Journal of Invasive Cardiology

Results
There was a significantly higher percentage of patients with acute or MI (within 7 days before the index PCI) in the EA group compared to the EE group: 80% versus 53%; p < 0.001. Meaningful differences in procedural characteristics between the two treatment groups included a greater degree of lesion complexity, including a greater number of ACC Type-B2 and C lesions, and lesions containing thrombus in the EA group compared to the EE group. The clinical and procedural characteristics of the two groups stratified by clinical presentation are shown in Table 1. Significant differences in baseline patient and procedural characteristics between the two treatment groups were present in the unstable angina patients, reflecting the strategy of use of abciximab in patients with higher-risk lesion and procedural characteristics. Baseline characteristics in the subgroup of patients with MI were reasonably similar between the two treatment groups.
For the entire study population, the change in overall platelet count from baseline to after PCI was not statistically different for either treatment group. The average decrease in hemoglobin postprocedure was 1.0 g/dl in both treatment groups; p = 0.284. TIMI bleeding rates were similar for the two treatment groups: 4.1% EA versus 2.6% EE; p = 0.25. The incidence of any vascular complications was comparable for the two treatment groups. No adverse events occurred in-lab for either of the two treatment groups.

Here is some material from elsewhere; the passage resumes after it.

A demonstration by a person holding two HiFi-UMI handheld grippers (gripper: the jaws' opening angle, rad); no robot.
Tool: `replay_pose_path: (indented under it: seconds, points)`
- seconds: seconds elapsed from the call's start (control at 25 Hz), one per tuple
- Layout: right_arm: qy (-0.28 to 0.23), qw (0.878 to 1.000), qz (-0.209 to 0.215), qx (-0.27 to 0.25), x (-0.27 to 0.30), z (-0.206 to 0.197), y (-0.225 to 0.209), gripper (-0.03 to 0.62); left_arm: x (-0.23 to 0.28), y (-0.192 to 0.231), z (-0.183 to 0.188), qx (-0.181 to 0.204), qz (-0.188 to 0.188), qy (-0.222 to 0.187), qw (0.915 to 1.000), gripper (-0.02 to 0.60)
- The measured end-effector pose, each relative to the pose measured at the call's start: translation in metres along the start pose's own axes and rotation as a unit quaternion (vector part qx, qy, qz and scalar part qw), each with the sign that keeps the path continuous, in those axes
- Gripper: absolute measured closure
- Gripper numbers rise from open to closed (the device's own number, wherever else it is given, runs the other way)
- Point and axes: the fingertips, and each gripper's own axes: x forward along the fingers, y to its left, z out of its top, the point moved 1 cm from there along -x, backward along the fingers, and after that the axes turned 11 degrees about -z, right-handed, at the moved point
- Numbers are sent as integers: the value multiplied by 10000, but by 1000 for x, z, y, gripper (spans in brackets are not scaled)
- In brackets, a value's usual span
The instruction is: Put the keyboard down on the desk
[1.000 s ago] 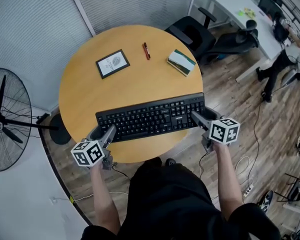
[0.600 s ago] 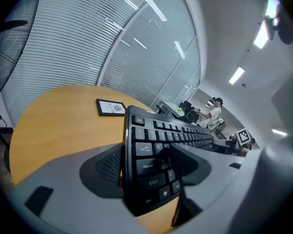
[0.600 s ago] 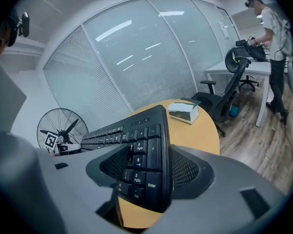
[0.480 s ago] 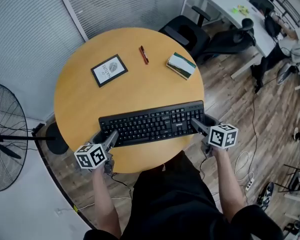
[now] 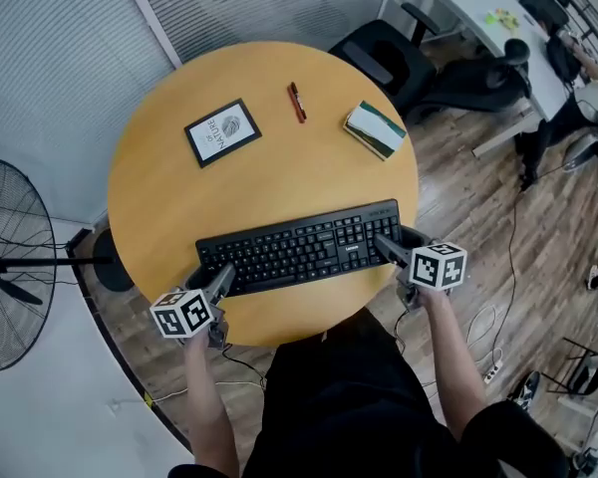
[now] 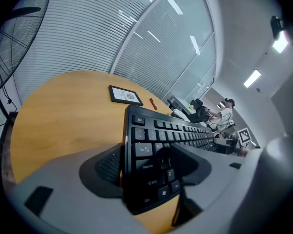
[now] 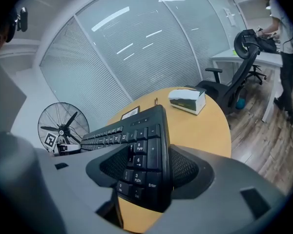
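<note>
A black keyboard (image 5: 299,247) lies across the near part of the round wooden desk (image 5: 169,207). My left gripper (image 5: 217,281) is shut on the keyboard's left end (image 6: 146,165), and my right gripper (image 5: 391,251) is shut on its right end (image 7: 144,165). In both gripper views the keyboard's end sits between the two jaws, with the rest of the keys running away over the tabletop. I cannot tell from these views whether the keyboard rests on the desk or hangs just above it.
On the far half of the desk lie a framed card (image 5: 222,131), a red pen (image 5: 296,102) and a book (image 5: 375,129). A standing fan (image 5: 5,257) is at the left, a black office chair (image 5: 394,56) beyond the desk. A person (image 5: 578,78) sits at a far white desk.
The keyboard and both grippers have stayed near the desk's front edge; over the second they shifted only slightly, and the head camera moved a little.
</note>
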Motion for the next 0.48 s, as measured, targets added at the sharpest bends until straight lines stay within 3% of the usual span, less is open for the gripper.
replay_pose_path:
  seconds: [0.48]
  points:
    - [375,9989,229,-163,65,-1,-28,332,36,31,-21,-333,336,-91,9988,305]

The in-hospital outcomes for patients stratified by clinical presentation are shown in Table 2. In-hospital outcomes for both treatment groups in patients with unstable angina paralleled the overall outcomes outlined above and were not significantly different. For the MI subgroup, overall MACE was lower for EA, 0.9%, than for EE, 4.3%; p = 0.017.

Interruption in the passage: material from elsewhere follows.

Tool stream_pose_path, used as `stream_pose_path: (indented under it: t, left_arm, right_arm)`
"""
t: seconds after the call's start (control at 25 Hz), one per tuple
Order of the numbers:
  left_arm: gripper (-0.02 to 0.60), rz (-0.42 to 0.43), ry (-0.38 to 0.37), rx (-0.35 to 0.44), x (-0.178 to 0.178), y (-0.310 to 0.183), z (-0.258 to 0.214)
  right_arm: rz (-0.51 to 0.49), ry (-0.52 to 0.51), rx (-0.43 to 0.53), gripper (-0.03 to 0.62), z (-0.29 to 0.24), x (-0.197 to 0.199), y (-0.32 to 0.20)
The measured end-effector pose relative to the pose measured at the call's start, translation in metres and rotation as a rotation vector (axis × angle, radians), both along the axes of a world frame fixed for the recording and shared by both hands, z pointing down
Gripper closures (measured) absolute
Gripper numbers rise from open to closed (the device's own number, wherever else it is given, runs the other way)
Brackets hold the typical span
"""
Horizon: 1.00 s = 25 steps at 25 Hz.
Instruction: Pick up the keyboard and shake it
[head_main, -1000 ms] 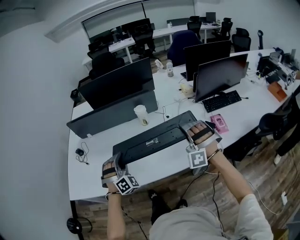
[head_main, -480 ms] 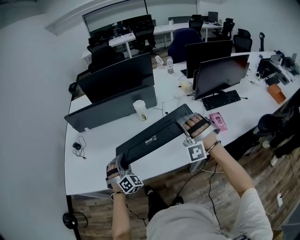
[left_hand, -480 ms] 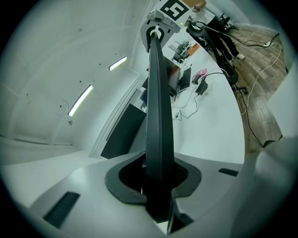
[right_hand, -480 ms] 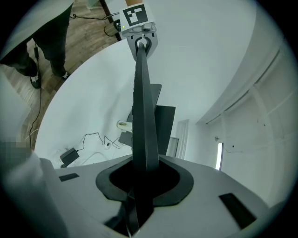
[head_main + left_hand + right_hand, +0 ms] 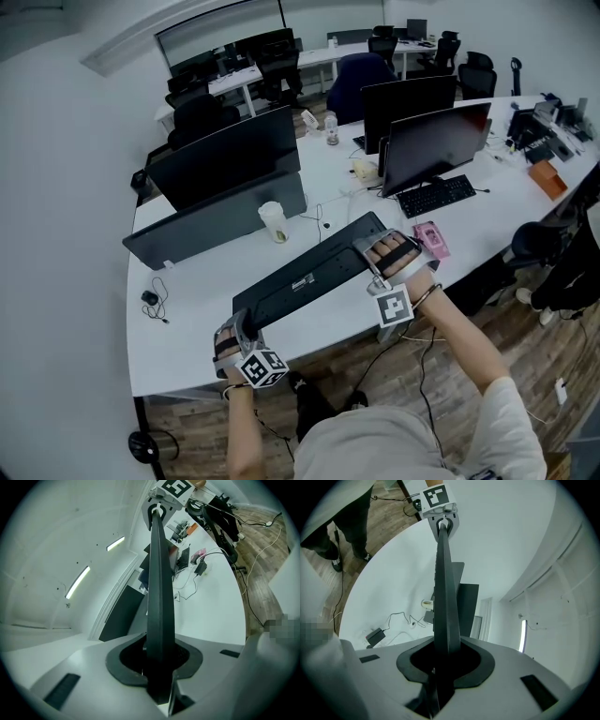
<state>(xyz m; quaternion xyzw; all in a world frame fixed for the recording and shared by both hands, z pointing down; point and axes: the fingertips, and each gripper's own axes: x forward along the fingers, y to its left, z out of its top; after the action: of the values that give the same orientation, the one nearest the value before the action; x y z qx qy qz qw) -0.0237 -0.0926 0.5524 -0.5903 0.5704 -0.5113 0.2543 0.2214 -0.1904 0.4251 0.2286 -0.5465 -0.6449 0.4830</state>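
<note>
**Holding keyboard at both ends over the near desk edge**

Left gripper (image 5: 242,330): jaws closed on the near-left end of the black keyboard (image 5: 309,275). In the left gripper view the board runs edge-on straight out from between the pads. Marker cube faces the head camera.

Right gripper (image 5: 379,265): jaws clamped on the far-right end, with the hand (image 5: 394,253) on top. The right gripper view shows the same thin edge seated between the pads.

Keyboard: slanted across the head view, left end nearer, above the front part of the white desk (image 5: 187,319). Its upward face is flat with a small pale label. Both gripper views show the desk off to one side of it.

Behind it: paper cup (image 5: 273,221), pink object (image 5: 431,238) just beside the right hand, second keyboard (image 5: 436,196).

Farther back: dark monitors (image 5: 225,164), then rows of desks and office chairs (image 5: 281,56).
</note>
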Motion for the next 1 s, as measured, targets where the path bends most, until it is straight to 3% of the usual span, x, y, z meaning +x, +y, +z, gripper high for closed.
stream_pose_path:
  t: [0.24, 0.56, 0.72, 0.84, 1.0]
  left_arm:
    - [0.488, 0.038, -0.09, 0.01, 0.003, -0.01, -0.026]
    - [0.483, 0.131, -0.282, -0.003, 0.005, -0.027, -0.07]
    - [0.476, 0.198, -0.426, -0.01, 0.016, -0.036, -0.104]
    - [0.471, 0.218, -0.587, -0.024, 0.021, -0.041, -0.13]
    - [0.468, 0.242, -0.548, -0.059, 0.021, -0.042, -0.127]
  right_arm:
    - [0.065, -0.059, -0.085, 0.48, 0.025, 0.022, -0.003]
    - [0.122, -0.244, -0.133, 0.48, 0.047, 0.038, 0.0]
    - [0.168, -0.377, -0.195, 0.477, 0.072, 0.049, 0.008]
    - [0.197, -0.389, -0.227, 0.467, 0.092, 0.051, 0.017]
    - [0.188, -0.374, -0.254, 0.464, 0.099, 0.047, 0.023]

For the entire study population, overall MACE at 30 days was 4.8% for the EE group and 4.2% for the EA group (p = 0.66), and at 1 year, overall MACE rates were similar (25.2% for the EE group and 26.0% for the EA group; p = 0.82). The early and late clinical outcomes following PCI stratified by clinical presentation are shown in Table 3. Kaplan-Meier plots of MACE-free, MI or death-free and revascularization-free survival for patients stratified by clinical presentation and treatment group are shown in Figure 2. In patients with unstable angina, overall MACE at 30 days was lower for the EE group (3.4%) than for the EA group (10.0%) because of a significantly higher rate of nontarget revascularization in the EA group compared to the EE group. At 1 year, overall MACE remained lower in the EE group than the EA group (23.9% vs. 41.7%, respectively; p = 0.013), primarily because of a lower rate of revascularization during follow up in the EE group than in the EA group (20.3% vs. 33.3%, respectively; p = 0.054). In patients with MI, overall MACE was similar at 30 days in the two treatment groups, although recurrent MI or death was lower in the EA group than in the EE group (0.9% vs. 4.4%, respectively; p = 0.017). At 1 year, overall MACE was nonsignificantly lower in the EA group than in the EE group (21.7% vs. 26.3%, respectively; p = 0.285). At 1 year, there was a significantly lower incidence of recurrent MI or death in the EA group than in the EE group (6.9% vs. 15.6%, respectively; p = 0.007).